### Exercise prompt
Would you retype the whole listing verbatim, keeping pictures out of it?

Start of Dataset excerpts

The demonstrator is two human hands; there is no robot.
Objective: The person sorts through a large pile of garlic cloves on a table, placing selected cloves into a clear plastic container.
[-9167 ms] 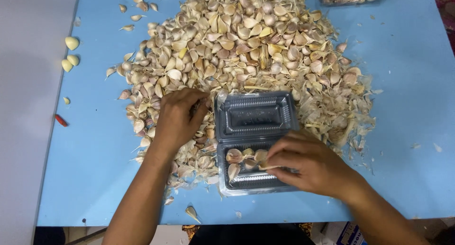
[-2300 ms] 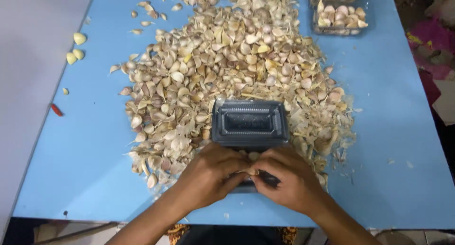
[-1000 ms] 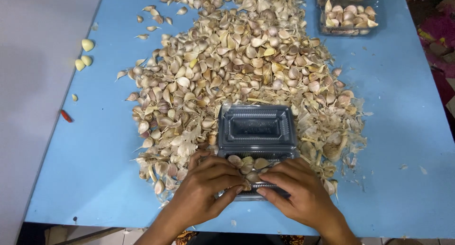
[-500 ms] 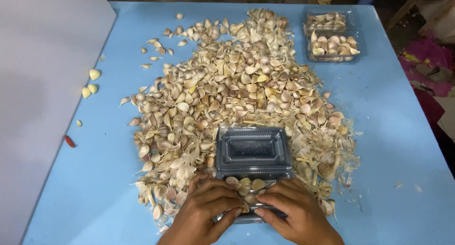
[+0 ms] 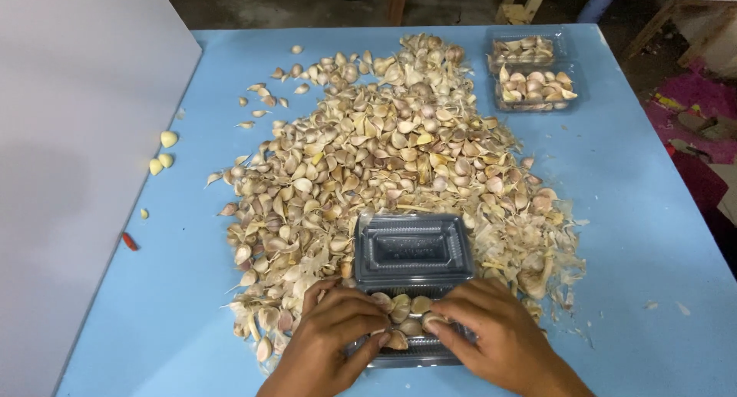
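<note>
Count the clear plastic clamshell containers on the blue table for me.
2. One open clamshell lies at the near edge under both hands, holding a few garlic cloves. A second, filled clamshell sits at the far right corner. Others could be buried under the garlic pile.

The clamshell tray point(image 5: 413, 251) is clear, glossy plastic with ribbed walls. Around it, the garlic cloves point(image 5: 384, 151) wear dry, papery, matt skins. Beneath the tray, the table point(image 5: 637, 213) is smooth, matt blue. Far beyond the tray, a second plastic tray point(image 5: 535, 78) gleams similarly.
</note>
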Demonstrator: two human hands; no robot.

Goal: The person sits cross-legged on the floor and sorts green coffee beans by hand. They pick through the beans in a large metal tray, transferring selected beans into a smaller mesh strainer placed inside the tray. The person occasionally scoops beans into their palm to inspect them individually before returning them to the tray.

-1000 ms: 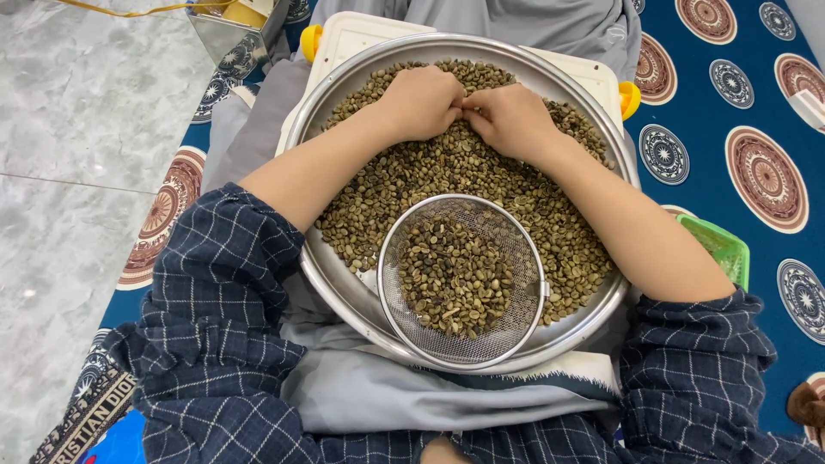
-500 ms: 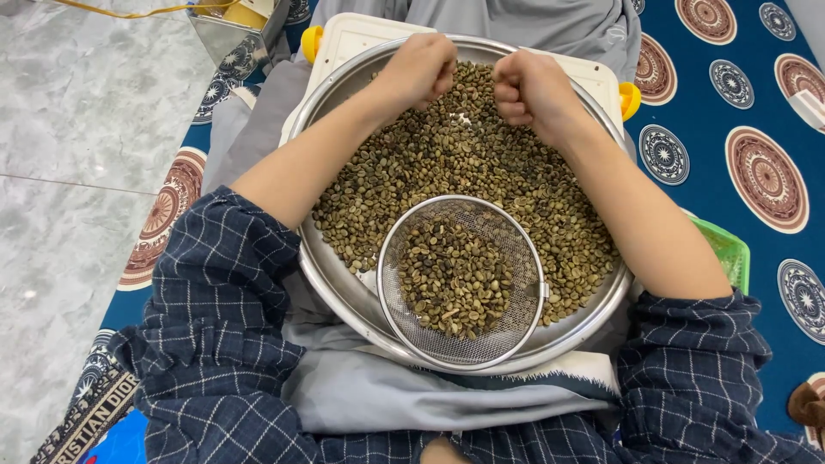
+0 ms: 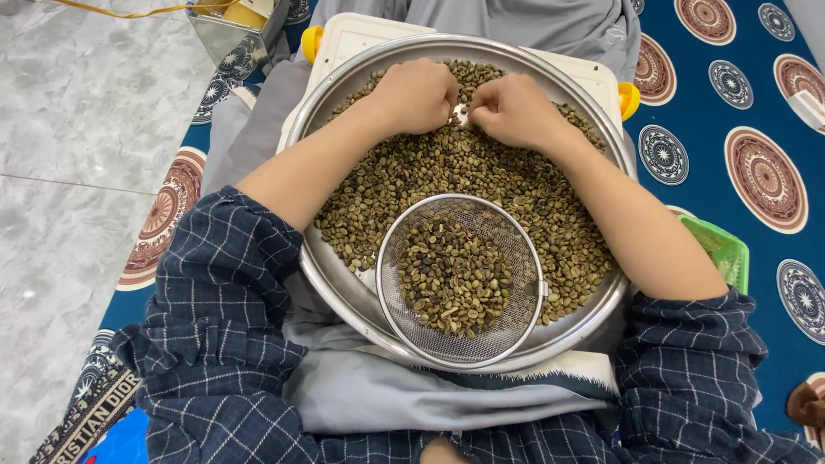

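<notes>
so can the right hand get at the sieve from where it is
Probably yes: the right hand rests on the beans at the tray's far side, and the sieve lies uncovered nearer the body, nothing between them.

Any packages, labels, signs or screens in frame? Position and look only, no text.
No packages, signs or screens.
Printed lettering band on fabric edge, bottom left beside the floor: dark strip, pale letters.
Small square metal container, top left: grey, open, yellow contents; whether it is packaging is unclear.
</notes>
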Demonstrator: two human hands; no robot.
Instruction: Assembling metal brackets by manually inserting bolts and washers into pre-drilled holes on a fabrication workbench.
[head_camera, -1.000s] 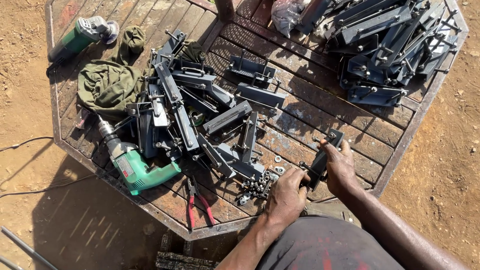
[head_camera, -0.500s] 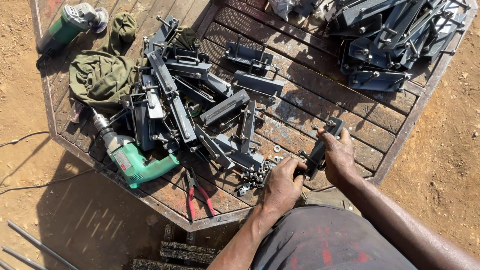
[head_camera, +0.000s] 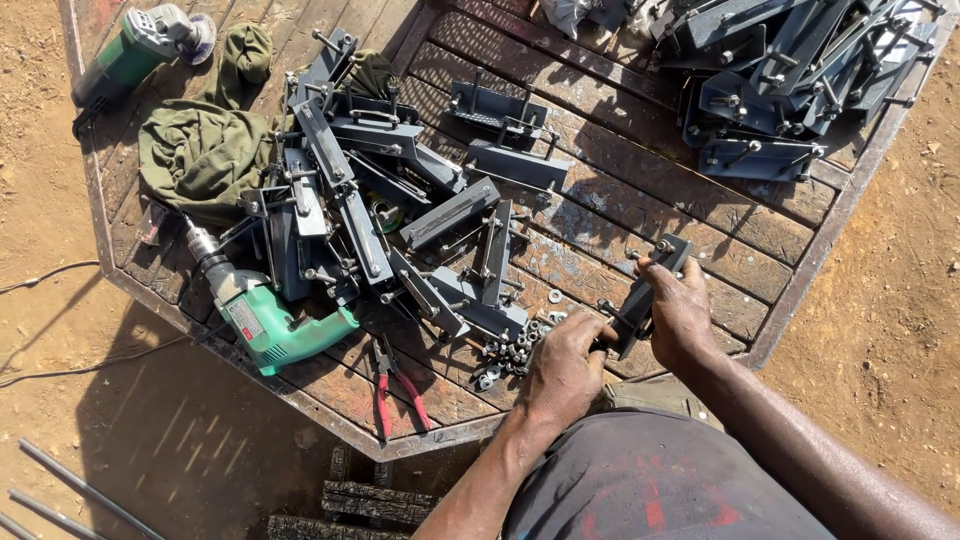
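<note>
Dark metal bracket (head_camera: 648, 295) sits at the near right edge of the slatted table (head_camera: 640, 190), tilted, bolts sticking up. Right hand (head_camera: 682, 312) wraps it from the side, fingers closed round the bar. Left hand (head_camera: 562, 368), knuckles up, pinches its lower end. Loose nuts (head_camera: 508, 352) just beside; green drill (head_camera: 268, 318) and red pliers (head_camera: 395, 385) further left.

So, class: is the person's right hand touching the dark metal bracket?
Touching. The head view shows the right hand wrapped around the dark metal bracket, fingers over its edge.
</note>
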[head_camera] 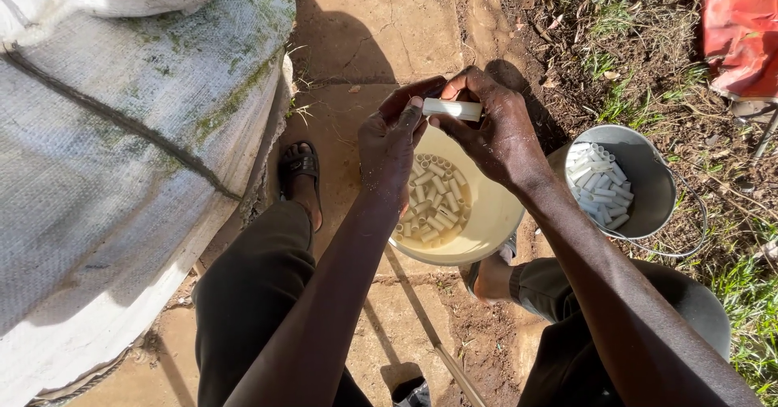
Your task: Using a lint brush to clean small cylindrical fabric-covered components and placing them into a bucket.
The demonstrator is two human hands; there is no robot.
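Tubes [433, 200] in cream bowl [494, 220] and bucket [648, 188].

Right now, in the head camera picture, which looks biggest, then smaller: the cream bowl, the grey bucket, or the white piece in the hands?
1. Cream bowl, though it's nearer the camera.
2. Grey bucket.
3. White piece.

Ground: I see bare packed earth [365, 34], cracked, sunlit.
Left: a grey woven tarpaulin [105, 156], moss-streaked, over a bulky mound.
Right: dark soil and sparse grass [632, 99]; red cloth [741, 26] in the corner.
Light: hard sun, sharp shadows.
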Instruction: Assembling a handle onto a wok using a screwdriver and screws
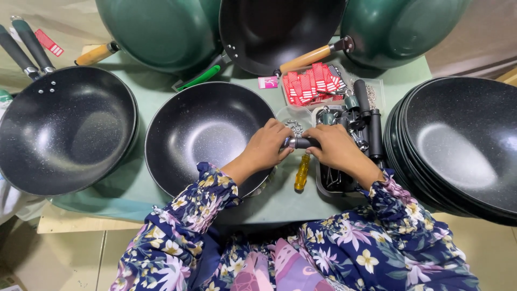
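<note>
Left hand: left hand (267, 144) is closed around the near end of a dark handle (299, 143), at the right rim of the middle pan.
Right hand: right hand (335, 146) grips the other end of the same handle, fingers wrapped over it; the two hands sit close together, almost touching.
Handle: short, black, with a metal collar; held level just above the table, between the middle pan and the parts tray.
Middle pan: black speckled pan (207, 134) lies open side up, directly left of the hands, with no handle visible on it.
Screwdriver: yellow-handled screwdriver (302, 172) lies on the table just below the hands, untouched.
Parts tray: tray (350, 124) to the right holds more black handles and metal fittings; a small dish of screws (295, 126) sits just behind the hands.
Surroundings: stack of black pans (463, 145) at right, another pan (64, 129) at left, green pans and red tags (312, 81) at the back of the green table (145, 191).
Step in hand: judged to be seating the handle on the pan's rim.
Next move: likely calls for holding the handle steady and aligned while a screw and the screwdriver are picked up.
</note>
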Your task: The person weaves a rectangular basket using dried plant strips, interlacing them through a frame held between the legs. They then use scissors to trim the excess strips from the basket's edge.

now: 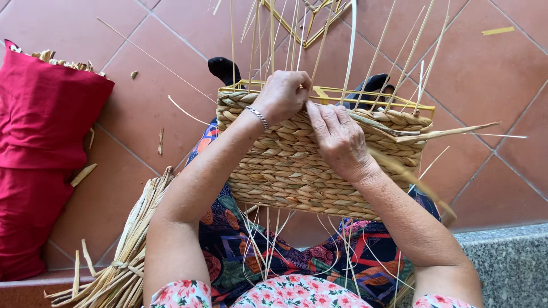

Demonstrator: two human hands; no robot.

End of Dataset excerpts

### Your response
The demonstrator is two human hands; there is no robot.
Objective: The person sorts through a large pile of garlic cloves on a table, placing selected cloves into a clear plastic container.
[-9167 ms] 
[-2300 ms] 
[-1000 ms] 
[-500 ms] 
[+0 ms] 
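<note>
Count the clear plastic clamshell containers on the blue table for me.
2. One open clamshell lies at the near edge under both hands, holding a few garlic cloves. A second, filled clamshell sits at the far right corner. Others could be buried under the garlic pile.

The clamshell tray point(image 5: 413, 251) is clear, glossy plastic with ribbed walls. Around it, the garlic cloves point(image 5: 384, 151) wear dry, papery, matt skins. Beneath the tray, the table point(image 5: 637, 213) is smooth, matt blue. Far beyond the tray, a second plastic tray point(image 5: 535, 78) gleams similarly.
</note>
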Demonstrator: two human hands; no robot.

Goal: The person sits cross-legged on the floor and sorts green coffee beans by hand. They pick through the beans in a large metal tray, transferring selected beans into a smaller mesh strainer placed inside the tray. The person occasionally scoops beans into their palm to inspect them individually before returning them to the tray.

-1000 ms: 
-500 ms: 
+0 ms: 

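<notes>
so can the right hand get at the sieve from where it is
Probably yes: the right hand rests on the beans at the tray's far side, and the sieve lies uncovered nearer the body, nothing between them.

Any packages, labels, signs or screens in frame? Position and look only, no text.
No packages, signs or screens.
Printed lettering band on fabric edge, bottom left beside the floor: dark strip, pale letters.
Small square metal container, top left: grey, open, yellow contents; whether it is packaging is unclear.
</notes>
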Demonstrator: two human hands; no robot.
Instruction: Assembling metal brackets by manually inserting bolts and washers into pre-drilled holes on a fabrication workbench.
[head_camera, -1.000s] 
[head_camera, -0.500s] 
[head_camera, +0.000s] 
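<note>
Dark metal bracket (head_camera: 648, 295) sits at the near right edge of the slatted table (head_camera: 640, 190), tilted, bolts sticking up. Right hand (head_camera: 682, 312) wraps it from the side, fingers closed round the bar. Left hand (head_camera: 562, 368), knuckles up, pinches its lower end. Loose nuts (head_camera: 508, 352) just beside; green drill (head_camera: 268, 318) and red pliers (head_camera: 395, 385) further left.

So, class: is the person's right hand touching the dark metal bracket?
Touching. The head view shows the right hand wrapped around the dark metal bracket, fingers over its edge.
</note>
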[head_camera] 
Your task: Using a lint brush to clean small cylindrical fabric-covered components and placing them into a bucket.
The demonstrator is two human hands; there is no robot.
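Tubes [433, 200] in cream bowl [494, 220] and bucket [648, 188].

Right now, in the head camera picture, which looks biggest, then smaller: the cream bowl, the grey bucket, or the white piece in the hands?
1. Cream bowl, though it's nearer the camera.
2. Grey bucket.
3. White piece.

Ground: I see bare packed earth [365, 34], cracked, sunlit.
Left: a grey woven tarpaulin [105, 156], moss-streaked, over a bulky mound.
Right: dark soil and sparse grass [632, 99]; red cloth [741, 26] in the corner.
Light: hard sun, sharp shadows.
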Instruction: Assembling a handle onto a wok using a screwdriver and screws
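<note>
Left hand: left hand (267, 144) is closed around the near end of a dark handle (299, 143), at the right rim of the middle pan.
Right hand: right hand (335, 146) grips the other end of the same handle, fingers wrapped over it; the two hands sit close together, almost touching.
Handle: short, black, with a metal collar; held level just above the table, between the middle pan and the parts tray.
Middle pan: black speckled pan (207, 134) lies open side up, directly left of the hands, with no handle visible on it.
Screwdriver: yellow-handled screwdriver (302, 172) lies on the table just below the hands, untouched.
Parts tray: tray (350, 124) to the right holds more black handles and metal fittings; a small dish of screws (295, 126) sits just behind the hands.
Surroundings: stack of black pans (463, 145) at right, another pan (64, 129) at left, green pans and red tags (312, 81) at the back of the green table (145, 191).
Step in hand: judged to be seating the handle on the pan's rim.
Next move: likely calls for holding the handle steady and aligned while a screw and the screwdriver are picked up.
</note>
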Your task: The person weaves a rectangular basket using dried plant strips, interlacing them through a frame held between the legs. They then use scissors to trim the excess strips from the basket's edge.

now: 

Demonstrator: two human hands; no robot.

The response to the exercise is now finished.